Заканчивается не столь уж последовательное повествование, случайно выдернутое из двух разных томиков отдельного бытия наших героев. Обе книжки поставлены в уготовленные для них ряды иной беллетристики на стеллажах мироздания. Сочинитель присел на приставленную к ним стремянку. Начинается вообще круговерть. Мироздание с мировыми процессами, происходящими в нём, вокруг него и помимо него, оказались они свободно посещаемыми и свободно обозреваемыми кем угодно. Доступ в эти пространства и поведение в них ничем не ограничивались. Ступайте, говорят оттуда голоса, ступайте.

Глава №16. ЗА ПОВЕРХНОСТЬЮ
 
Настя всплывала из глубинки на поверхность. Ничто не противостояло её выталкиванию.
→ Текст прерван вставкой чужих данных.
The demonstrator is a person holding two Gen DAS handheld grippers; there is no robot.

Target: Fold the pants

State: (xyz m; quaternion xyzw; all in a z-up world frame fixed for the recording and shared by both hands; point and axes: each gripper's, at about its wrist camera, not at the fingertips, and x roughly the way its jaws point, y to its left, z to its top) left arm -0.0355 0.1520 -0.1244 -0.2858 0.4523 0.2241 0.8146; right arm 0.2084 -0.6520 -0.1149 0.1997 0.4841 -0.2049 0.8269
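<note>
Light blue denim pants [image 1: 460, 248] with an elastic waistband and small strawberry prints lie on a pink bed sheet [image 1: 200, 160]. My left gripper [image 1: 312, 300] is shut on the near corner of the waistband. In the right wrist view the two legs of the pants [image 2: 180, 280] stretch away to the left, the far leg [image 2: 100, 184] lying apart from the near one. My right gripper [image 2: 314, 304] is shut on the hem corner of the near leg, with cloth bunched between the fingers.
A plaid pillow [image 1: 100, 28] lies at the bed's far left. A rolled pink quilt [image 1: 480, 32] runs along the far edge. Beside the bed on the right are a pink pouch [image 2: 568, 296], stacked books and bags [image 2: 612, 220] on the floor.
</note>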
Всплывала она всё дальше и дальше: сначала — до столичного города, этой вспученной поверхности скоплений человеческого обиталища; затем — до края солнечного скопления планет, их спутников, астероидов, космической пыли, облака Оорта и прочей всячины, среди которой где-то оставалась суть земли; затем — до края скопления звёзд, среди которых солнце окуналось в земной океан; затем — до края скопления галактик с Млечным Путём, простирающимся над головами человечества; далее — до поверхности скопления самых отдалённых квазаров, откуда все галактики сливаются в единое млечное пятно; ещё дальше — до скопления скоплений и скопления скоплений предыдущих. Всплывала на всеобщую поверхность. Достигла этой непредсказуемо подрагивающей плёнки скопленной Вселенной. На ней она распласталась поверхностью собственной Как могла, огляделась. Горизонт последовательно удалялся, по мере расширения бесчисленных накоплений Вселенной.
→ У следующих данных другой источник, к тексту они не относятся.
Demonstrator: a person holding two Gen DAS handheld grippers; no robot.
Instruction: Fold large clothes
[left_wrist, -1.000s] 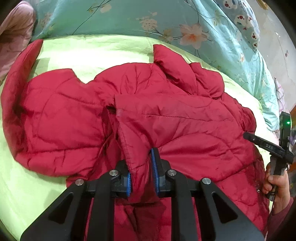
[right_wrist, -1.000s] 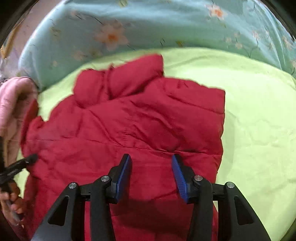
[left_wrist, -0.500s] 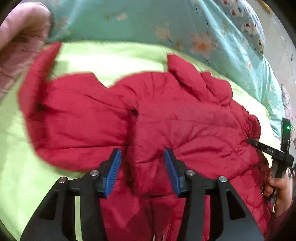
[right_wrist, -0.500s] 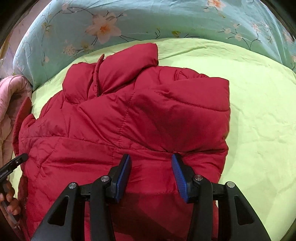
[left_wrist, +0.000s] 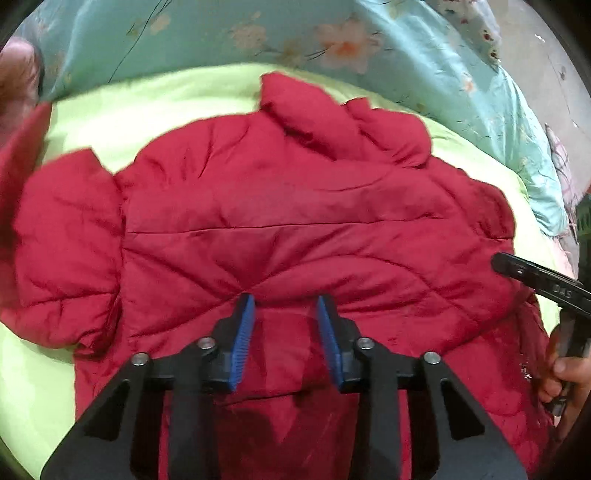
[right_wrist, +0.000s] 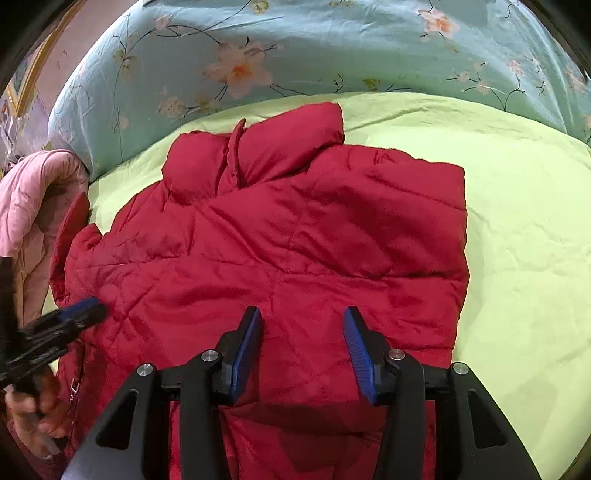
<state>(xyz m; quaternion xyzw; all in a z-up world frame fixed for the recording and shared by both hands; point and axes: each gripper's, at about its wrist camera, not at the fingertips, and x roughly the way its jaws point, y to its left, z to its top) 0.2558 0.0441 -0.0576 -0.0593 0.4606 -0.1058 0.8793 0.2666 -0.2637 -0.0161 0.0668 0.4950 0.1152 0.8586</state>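
On the bed (right_wrist: 517, 221), the red jacket (left_wrist: 295, 229) is seen partly folded; left gripper (left_wrist: 285, 317) and right gripper (right_wrist: 303, 332) are held wide, empty. A fresh grasp on the left sleeve (left_wrist: 62, 251) is judged next.

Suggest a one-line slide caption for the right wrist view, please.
Open right tongs hover over a red puffer jacket spread on the lime-green bedspread.

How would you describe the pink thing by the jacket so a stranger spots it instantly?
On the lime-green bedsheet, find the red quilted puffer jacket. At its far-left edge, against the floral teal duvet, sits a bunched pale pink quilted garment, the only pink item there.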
По силам ли пространственно представить мир, находящийся за поверхностью? Туда, в наружу на все времена повёрнута спина. Развернуться никто не разрешит, несмотря на господство здесь вольных ветров. Нельзя это делать, подобно Луне, которая всегда лицом глядит на Землю. Напрягаем шею и глазные мышцы, стараясь посмотреть максимально вбок, дотягиваемся взглядом до какой-то кромки, до линии горизонта. Мы радуемся виду расплывчатого горизонта, а что над ним — не ухватить даже отчаянием. Устройство человеческой шеи того не позволяет. А что если оторваться от скорлупы Вселенной, непосредственно телом ощутить мир над ней?! Эге, сей порыв означает ни мало, ни много — выход из всех мыслимых и немыслимых пространственных измерений, эвклидовых, неэвклидовых. Всяких. В ту сторону перспектива не обращается. И где взять столько сил, чтоб одолеть вселенское поверхностное затяжение?
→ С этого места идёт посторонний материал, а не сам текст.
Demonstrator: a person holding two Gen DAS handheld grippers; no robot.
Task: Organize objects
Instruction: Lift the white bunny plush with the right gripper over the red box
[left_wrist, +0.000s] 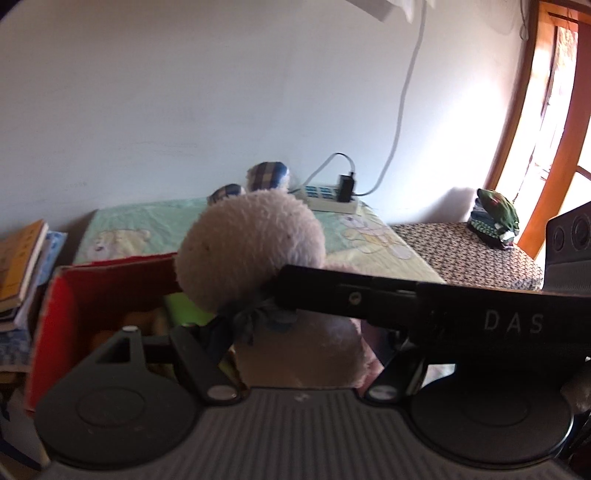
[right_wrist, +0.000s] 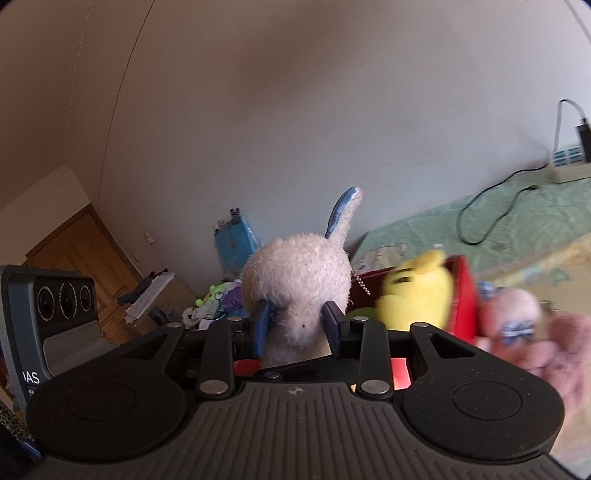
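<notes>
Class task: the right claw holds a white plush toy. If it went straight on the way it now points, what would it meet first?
Apart from the white plush toy gripped in the right claw, probably the bare wall behind; depth is unclear, and nothing nearer shows in that line.

Both hand-held grippers (left_wrist: 236, 317) (right_wrist: 298, 325) clamped, pointing slightly downward.

Daylight enters through the window (left_wrist: 546, 122) at far right of the left wrist view, overexposed to glare. The wall (left_wrist: 184, 103) is evenly lit, dimmer at left. Fisheye distortion bends both views' edges. The yellow plush (right_wrist: 417, 295) and pink plush (right_wrist: 517, 321) show motion blur; near gripper parts are dark.
</notes>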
Настя, и тоже с болью в шее, с напряжением глаз оглядывала тот горизонт, плавно уходящий вдаль. Недолго. Уже скоро намаешься. Хотела она обернуться всею собой, целиком, да никак. Пришлось разделить участь Луны. Глядеть предписано только на поверхность этой жизни. Разрешено ходить по ней, а также не запрещено разглядывать глубину её. Разглядывать. Но не проникать в неё собственно собой. Устремляя взор на удалённую суть глубины, волей-неволей, приходилось ей тем же взором пробиваться всё дальше и дальше, в сторону центра, туда, где, по её мнению, канул Водолаз. Экая даль. Его, конечно, не достать. Расстояние — не умещается даже в дерзком воображении. Перспектива — сумасшедшая. Куда там Алёше, тоже пропавшему, но в нормальной перспективе, земной, где-то, по сути, здесь, на поверхности. При желании, под силу его отыскать да полюбоваться. Ведь могущество желания, и устремление перспективы, имеющие весьма ярко выраженное отрицательное взаимодействие, они взаимно друг друга преодолевают. Это мы знаем. Проходили. Поэтому, при удачном разгоне страсти до нужной величины, — будет она уравновешивать перспективное удаление, а потом приблизиться. Было бы только желание посильнее перспективы. А тут? Никогда. Никакая былая идентичность не придёт на выручку. Грустно? Ещё бы. Но и любопытно. Любопытно взглянуть на обратное деяние. Это когда перспектива, она, в свою очередь, ослабляет силу притяжения до ничтожности, гасит страсть до хладнокровия, сокрушает вожделения до неосязаемого праха. Настя помнит уже испытанную подобную закономерность, убедилась в её работе. Но тут — иное дело. Тут, ею наблюдаемая самая сумасшедшая перспектива почему-то не стирает, не утрачивает иное неотступное такое ощущение, ощущение присутствия. Оно, присутствие прячется и там, за невидимой поверхностью, куда не обернуться. Вообще никакой перспективе не подчиняется оно. Значит, на тех же краях обрёл себя образ того присутствия, образ Слова — Водолаз? Так ли? Он для неё недосягаем внутри мира, и он же необозрим ею вне всего. Запуталась Настя. «Негодяй, — подумала она, всей природой напрягая ощущение того присутствия, но ничего не видя, — кто ж теперь мне это распутает»?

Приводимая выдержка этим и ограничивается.